Bacterial cellulose (BC) is a versatile material that could potentially be used as a scaffold for tissue engineering. Therefore, our team is optimizing Komagataeibacter for the production of BC and testing the development of molds that would allow the growth of BC sheets in the correct format for tissue culture and subsequent 3D organ assembly. To that end, we converted the surface of a complex object into a 2D shape, printed the perimeter as a “cookie cutter”, and used it as a template for bacterial cellulose sheet production.
Unfolding the shape of a sphere into a 2D object
The surface of 3D objects can be readily unfolded into 2D objects provided that the object is subdivided into segments with single curvatures. For example, the surface of a cylinder can be unfolded into a rectangle. Objects with curvature in multiple directions, such as spheres, pose a greater challenge. However, there is a great number of published works that suggest 2D shapes that reasonably capture the surface of a sphere.
Demaine and colleagues (Computational Geometry 42 (2009) 748-757) defined a number of 2D shapes to represent the area of a 3D sphere, minimizing area (compatible with small printing beds) or minimizing the perimeter (fewer cuts and joints). Due to the constraints of a small 3D printer the Unicamp_Brazil team had available, we selected a 2D k-petal model with 6 petals for this project (Figure 1, extracted from Demaine et al, 2009).
Delimiting the growth of BC for assays in 24-well plates
Initial experiments for the growth of animal cells using cellulose as a scaffold require cutting the sheets in appropriate proportions to fit them into plates of cell culture medium. The growth of cellulosic fibers in different formats, for later cutting of what would be used, causes destandardization in the final product, in other words, we obtain a portion of cellulose with variable thickness and irregular surface that makes cell cultivation difficult. To minimize the effects of these variables on the culture, we built a mold that allows the production of cellulose in standardized formats ideal for fitting into 24-well culture plates, avoiding variations in the cellulosic surface.

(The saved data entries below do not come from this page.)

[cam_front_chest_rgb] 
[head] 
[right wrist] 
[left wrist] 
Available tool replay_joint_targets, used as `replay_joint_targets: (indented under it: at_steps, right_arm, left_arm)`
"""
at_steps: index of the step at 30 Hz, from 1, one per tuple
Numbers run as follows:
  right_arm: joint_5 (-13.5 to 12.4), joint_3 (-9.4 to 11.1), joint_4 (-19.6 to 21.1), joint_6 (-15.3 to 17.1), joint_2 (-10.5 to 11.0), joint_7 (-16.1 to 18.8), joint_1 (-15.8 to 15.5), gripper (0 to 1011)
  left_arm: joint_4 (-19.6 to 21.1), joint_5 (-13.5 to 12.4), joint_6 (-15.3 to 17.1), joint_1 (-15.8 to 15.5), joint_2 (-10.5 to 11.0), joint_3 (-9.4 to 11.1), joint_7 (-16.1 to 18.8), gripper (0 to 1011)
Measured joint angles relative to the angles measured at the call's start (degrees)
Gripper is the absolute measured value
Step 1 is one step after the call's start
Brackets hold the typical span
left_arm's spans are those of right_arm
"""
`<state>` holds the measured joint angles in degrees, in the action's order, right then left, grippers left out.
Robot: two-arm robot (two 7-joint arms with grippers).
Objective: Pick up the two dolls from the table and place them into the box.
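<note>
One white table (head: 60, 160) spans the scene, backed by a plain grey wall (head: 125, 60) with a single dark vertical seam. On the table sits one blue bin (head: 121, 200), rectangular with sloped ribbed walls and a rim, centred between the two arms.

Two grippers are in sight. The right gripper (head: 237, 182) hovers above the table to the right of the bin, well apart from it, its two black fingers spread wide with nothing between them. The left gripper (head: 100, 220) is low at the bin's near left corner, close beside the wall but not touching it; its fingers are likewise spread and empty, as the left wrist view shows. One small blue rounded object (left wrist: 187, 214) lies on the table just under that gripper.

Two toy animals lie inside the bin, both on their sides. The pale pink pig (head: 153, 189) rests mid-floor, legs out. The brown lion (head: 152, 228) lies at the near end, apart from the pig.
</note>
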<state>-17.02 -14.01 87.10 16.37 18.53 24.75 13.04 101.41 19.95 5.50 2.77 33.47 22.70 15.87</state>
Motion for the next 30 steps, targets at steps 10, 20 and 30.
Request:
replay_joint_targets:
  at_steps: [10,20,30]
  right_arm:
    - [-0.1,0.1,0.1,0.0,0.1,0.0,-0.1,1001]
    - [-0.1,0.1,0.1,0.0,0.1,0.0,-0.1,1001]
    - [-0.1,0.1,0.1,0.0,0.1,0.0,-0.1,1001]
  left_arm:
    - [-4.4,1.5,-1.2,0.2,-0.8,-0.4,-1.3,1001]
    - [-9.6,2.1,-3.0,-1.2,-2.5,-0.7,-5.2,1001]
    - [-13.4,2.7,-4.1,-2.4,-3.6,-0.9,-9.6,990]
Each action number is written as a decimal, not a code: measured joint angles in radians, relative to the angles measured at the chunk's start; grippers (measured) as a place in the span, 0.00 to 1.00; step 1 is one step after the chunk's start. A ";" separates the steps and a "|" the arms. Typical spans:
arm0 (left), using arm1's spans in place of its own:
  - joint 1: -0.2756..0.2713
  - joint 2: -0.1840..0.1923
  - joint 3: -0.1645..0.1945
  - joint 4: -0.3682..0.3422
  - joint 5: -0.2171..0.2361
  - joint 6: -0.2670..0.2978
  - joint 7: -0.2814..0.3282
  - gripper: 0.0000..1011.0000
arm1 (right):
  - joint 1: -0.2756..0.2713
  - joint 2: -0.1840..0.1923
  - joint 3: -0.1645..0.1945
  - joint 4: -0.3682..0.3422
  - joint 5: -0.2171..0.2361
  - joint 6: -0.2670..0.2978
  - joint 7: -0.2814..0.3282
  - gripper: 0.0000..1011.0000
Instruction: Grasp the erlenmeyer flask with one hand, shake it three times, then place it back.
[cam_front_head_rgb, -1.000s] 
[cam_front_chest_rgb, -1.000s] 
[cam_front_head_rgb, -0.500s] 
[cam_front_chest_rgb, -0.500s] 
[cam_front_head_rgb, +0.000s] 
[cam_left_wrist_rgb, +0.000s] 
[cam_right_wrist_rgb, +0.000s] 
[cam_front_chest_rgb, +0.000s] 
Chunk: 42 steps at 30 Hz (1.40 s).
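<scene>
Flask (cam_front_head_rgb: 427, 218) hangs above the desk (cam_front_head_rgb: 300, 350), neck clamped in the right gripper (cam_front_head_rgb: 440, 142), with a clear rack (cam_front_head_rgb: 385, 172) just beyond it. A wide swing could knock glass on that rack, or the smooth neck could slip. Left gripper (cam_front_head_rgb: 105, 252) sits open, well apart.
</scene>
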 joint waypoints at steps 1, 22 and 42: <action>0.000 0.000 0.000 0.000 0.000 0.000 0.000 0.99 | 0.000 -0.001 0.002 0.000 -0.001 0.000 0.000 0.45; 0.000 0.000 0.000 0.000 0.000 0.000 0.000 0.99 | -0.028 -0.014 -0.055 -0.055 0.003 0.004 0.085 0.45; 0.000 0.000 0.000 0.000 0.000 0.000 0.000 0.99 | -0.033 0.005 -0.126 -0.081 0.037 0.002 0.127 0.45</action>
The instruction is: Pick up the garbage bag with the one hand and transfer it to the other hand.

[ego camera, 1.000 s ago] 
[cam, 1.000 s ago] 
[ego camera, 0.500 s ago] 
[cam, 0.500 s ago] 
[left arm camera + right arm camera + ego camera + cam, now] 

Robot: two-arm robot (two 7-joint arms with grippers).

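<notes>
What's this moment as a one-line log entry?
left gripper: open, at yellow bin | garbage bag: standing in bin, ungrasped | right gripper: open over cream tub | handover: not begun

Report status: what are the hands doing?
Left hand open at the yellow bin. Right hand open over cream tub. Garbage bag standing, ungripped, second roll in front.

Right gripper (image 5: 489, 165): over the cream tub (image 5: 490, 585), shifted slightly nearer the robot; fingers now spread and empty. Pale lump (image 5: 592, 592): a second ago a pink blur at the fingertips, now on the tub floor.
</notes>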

The project design aims to engineer strains with a bimodal growth pattern, divided in biomass accumulation stage and Bc production stage. To achieve this we are engineering a K. rhaeticus AF1 where cellulose synthase genes are off under dark and expressed by the use of blue light. Therefore, we devised a bioreactor to grow Komagataeibacter in an environment where there is no light and switch to an inducible environment when needed.
For growth optimization, some criteria were considered in the design of the bioreactor. As was seen in the math models for growth the Komagataeibacter is obligately aerobic, so the oxygen supply is very important. Another point discussed was the cost of construction. Fitting the bioreactor with an impeller would significantly increase the cost, therefore, to allow for mixing and oxygen supply, it was decided to build an air lift bioreactor.
We investigated different induction alternatives that would allow the expression of cellulose synthate (bcs) when we desired, however, the costs of inducers for the characterized Komagataeibacter promotors are prohibitive. Hence, we explored the scientific literature and encountered a recent paper describing a single-component light-sensitive transcriptional repressor. By using a light-sensitive promoter (LexRO) the production of BC can become cheaper. However, to induce the reaction efficiently, a bright place for the reaction is needed.
To unite the two needs the team developed two pieces of hardware. The first part of the growth will be done in a low-cost reactor. The first part of the growth will be done in a low-cost reactor, made out of common laboratory materials. For the fermentation vessel, a 1-liter reagent bottle was chosen. All inlets were located in the lid, following the design of commercial bioreactors. For the air inlet, a small aquarium compressor was used (4 L/min). For prototyping purposes, this reactor was tested with E. coli, due to its fast growth rate.
The first tests were successful, opening opportunities for improvement in some parts. Our goal is to couple both pieces of hardware: after leaving the bioreactor (biomass accumulation), the biomass will be directed to the second stage, the photobioreactor, which will activate cellulose production in defined molds.
With this integration of the bioreactor with the photobioreactor using peristaltic pumps. Thus making cellulose production a continuous process increasing the productivity.